The Department of Anthropology, Concerning Violence: A Collaborative Research Group, and Law and Literature in the Global South are hosting Graham Denyer Willis, as part of an open-ended conversation with others concerned by a world of global inequalities. This conversation would begin with an interrogation of why Brazil has built nearly 1,500 prisons in the last four decades, with a veritable explosion in more recent decades. Denyer Willis poses this "punitive development model" as a "prison consensus" and seeks to examine its effect on social and political life since the end of the Cold War, asking who benefits and why. We seek to have a conversation with people interested in similar developments of incarceration around the world. 


About the Speaker

Graham Denyer Willis is Professor of Global Politics and Society in the Department of Politics and International Studies at the University of Cambridge and a Fellow and Director of Studies in Geography at Queens' College, Cambridge. Denyer Willis is a political ethnographer interested in practices and assumptions of power amidst inequality, who is especially motivated to identify and question forms of entrapment and escape from power and capitalism, particularly in cities of the Global South.
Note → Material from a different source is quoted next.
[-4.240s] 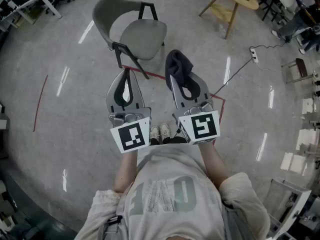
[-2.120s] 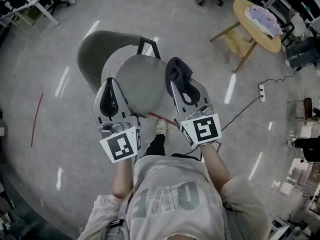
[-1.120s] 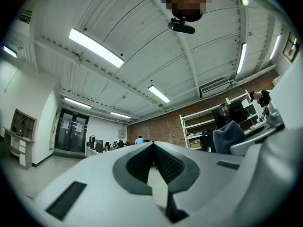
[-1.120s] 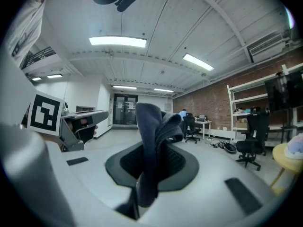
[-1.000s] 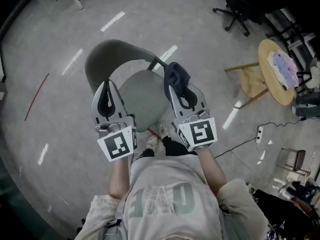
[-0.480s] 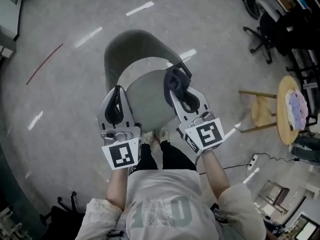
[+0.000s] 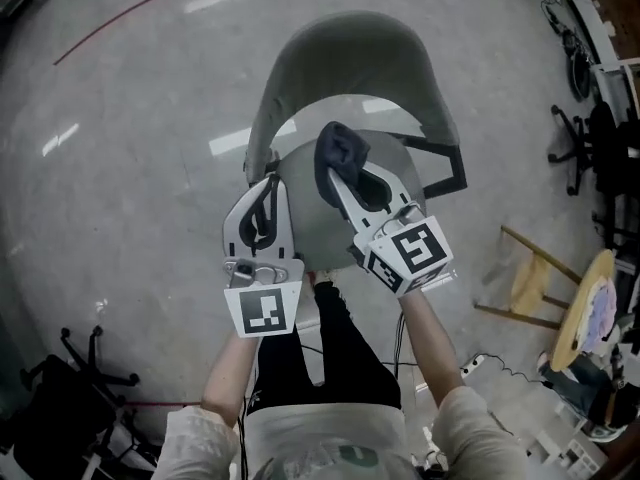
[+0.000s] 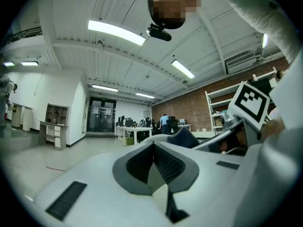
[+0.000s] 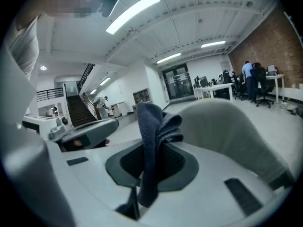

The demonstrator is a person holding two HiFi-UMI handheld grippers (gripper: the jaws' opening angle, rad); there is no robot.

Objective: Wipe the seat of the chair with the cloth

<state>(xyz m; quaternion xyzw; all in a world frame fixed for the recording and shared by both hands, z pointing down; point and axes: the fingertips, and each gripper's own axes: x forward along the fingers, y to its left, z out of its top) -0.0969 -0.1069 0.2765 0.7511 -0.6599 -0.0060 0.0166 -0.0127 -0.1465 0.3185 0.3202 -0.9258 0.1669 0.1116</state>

Denyer Willis's work interrogates these questions primarily from Brazil, a country long intertwined with the expansion of capitalism, inequality and racial order, but also in the global capillaries of Silicon Valley.

He has published two books, The Killing Consensus: Police, Organized Crime and the Regulation of Life and Death in Urban Brazil (2015) and Keep the Bones Alive: Missing People and the Search for Life in Brazil (2022), both published by the University of California Press.